И снова в ее взгляде появилось что-то сложное. Как будто она уходила на глубину.
— Да что вы говорите, — безо всякого выражения произнесла она. — С вашего позволения, я все же буду опираться на собственный опыт.
— Однажды на моих родителей что-то нашло, — сказал Кристиан, и застарелые боль со злостью снова коснулись его сердца, — и они взяли на попечение одного мальчика, хорошенького, словно ангел. Его звали Маттиас. Маттиас Вайс. Мне было около восьми лет, ему — порядка тринадцати. Мама души в нем не чаяла, ее очаровывали его золотистые кудри, голубые глаза, кроткий характер. А отец обожал маму и редко сопротивлялся ее прихотям. Я ревновал и гневался, конечно, но вскоре и сам поддался его влиянию. О, он рассказывал душераздирающие истории о своем голодном и холодном детстве, о том, что никогда не знал материнских объятий, что никогда не пробовал шоколад или пудинг. У нас с мамой сердце разрывалось от жалости. Идиллия длилась несколько месяцев, а потом…
— Из дома начали пропадать вещи, — уверенно продолжила Лоттар. Она казалась очень грустной.
— Да, — согласился Кристиан. — Сначала столовые приборы, потом мамины украшения. В конце концов отец потребовал у Маттиаса объяснений, а он… рассмеялся. Сказал, что мы идиоты, что таких, как мы, богатеньких лицемеров, кто угодно обведет вокруг пальца. Что он ненавидит таких, как мы. Что ему был противен каждый день, который он провел в нашем доме. Особенно, сказал он, ему отвратительна мама, потому что ее забота ему до чертиков опостылела. Отец сказал, что отведет его в полицию, но Маттиас лишь показал ему неприличный жест и сбежал. Больше мы его никогда не видели. А маму хватил удар, и она уже не встала с постели.
— Господи, — пробормотала Лоттар. Она смотрела с таким невыразимым пониманием, как будто Кристиан не рассказал ей ничего необычного.
— Потом я часто спрашивал себя, почему Маттиас просто не мог жить в нашем доме. О нем ведь заботились. Чего ему не хватало? Со временем я понял, что дети, которые никогда не знали любви, просто не способны ни на благодарность, ни на привязанность.
— Что случилось с вашей мамой после?
— Ее здоровье сильно пошатнулось, и через три года ее не стало.
— Как жаль, — просто сказала Лоттар.
— Да уж, — буркнул Кристиан, который и сам не понимал, с чего вдруг так разоткровенничался.
Впрочем, о том, что он потерял мать еще ребенком, Лоттар наверняка и без того знала из досье старикана Гё.
— Так что там с нашими фермерами? — перевел Кристиан тему разговора.
Лоттар вынырнула из охватившей ее задумчивости и бодро доложила:
— Их зовут Диттер Аккерман и Томас Хауслер. Аккерману двадцать лет, Хауслеру — сорок пять. Овдовел три года назад, детей нет и не было. Аккерман в позапрошлом году бросил богословскую семинарию
— Какая странная парочка, — вскинул брови Кристиан.

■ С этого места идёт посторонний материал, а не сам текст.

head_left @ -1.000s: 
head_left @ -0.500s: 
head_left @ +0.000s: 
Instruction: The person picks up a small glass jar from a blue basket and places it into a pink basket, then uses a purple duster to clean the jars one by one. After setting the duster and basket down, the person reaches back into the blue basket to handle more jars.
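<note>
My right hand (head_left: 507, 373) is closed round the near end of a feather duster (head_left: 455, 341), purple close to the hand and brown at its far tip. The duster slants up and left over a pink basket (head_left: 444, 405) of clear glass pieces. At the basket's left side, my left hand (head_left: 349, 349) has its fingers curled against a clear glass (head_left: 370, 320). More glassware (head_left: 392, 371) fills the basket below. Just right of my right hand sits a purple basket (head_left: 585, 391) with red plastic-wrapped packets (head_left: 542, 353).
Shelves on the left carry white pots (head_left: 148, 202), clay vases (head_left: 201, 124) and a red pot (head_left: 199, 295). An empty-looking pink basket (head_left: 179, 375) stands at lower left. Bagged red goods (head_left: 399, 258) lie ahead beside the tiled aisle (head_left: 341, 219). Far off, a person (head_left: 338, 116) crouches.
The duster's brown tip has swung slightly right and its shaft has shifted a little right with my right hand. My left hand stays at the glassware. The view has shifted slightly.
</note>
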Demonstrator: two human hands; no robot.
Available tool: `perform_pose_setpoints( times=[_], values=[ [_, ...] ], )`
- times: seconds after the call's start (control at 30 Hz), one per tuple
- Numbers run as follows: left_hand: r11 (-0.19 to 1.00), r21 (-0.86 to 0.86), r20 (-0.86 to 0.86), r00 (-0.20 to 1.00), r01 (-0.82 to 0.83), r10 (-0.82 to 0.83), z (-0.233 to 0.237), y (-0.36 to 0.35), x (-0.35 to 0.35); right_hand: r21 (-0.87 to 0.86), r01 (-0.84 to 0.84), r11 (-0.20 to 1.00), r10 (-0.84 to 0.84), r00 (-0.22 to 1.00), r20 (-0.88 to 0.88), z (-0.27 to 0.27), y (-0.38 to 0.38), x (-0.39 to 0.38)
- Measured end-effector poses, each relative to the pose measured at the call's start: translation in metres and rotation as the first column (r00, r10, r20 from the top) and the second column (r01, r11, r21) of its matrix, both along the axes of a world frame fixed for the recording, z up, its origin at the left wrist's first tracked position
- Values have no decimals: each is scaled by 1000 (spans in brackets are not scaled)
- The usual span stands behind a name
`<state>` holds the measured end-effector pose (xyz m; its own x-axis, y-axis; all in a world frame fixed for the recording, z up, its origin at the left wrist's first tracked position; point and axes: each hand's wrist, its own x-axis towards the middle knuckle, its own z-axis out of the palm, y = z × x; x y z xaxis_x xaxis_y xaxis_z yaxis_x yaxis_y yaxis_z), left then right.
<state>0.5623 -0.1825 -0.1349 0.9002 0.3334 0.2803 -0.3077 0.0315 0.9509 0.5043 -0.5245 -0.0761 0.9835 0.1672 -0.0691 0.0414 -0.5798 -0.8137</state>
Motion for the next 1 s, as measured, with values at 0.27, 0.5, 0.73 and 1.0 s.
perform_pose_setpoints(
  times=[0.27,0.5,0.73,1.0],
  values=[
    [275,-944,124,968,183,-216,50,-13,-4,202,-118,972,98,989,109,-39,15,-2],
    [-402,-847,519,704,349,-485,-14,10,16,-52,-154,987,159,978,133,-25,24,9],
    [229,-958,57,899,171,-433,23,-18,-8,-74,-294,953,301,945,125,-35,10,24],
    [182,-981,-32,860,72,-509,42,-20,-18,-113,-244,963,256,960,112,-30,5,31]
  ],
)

— Чокнутые изобретатели, — пожала плечами Лоттар. — Они все со странностями.
8. Глава 8
Дорога до фермы оказалась едва ли не длиннее путешествия в поезде. Кристиан растряс себе все кости, пока они громыхали в стареньком экипаже по неказистым проселочным дорогам. Всякая цивилизация закончилась сразу после маленькой станции, и ухоженные поля за окном сменялись заброшенными участками земли.
Кристиан не любил сельское хозяйство — слишком уж ненадежно и трудозатратно. Вкалываешь с утра до вечера, а тут дожди или, наоборот, засуха.
Лоттар же прильнула к пыльному стеклу с плохо скрываемым любопытством. Что она пыталась рассмотреть в темноте — было совершенно непонятно.
— Ни одного магазина или рынка за всю дорогу, — наконец произнесла она с недоумением. — Неужели люди здесь все еще обменивают тыквы на кабачки?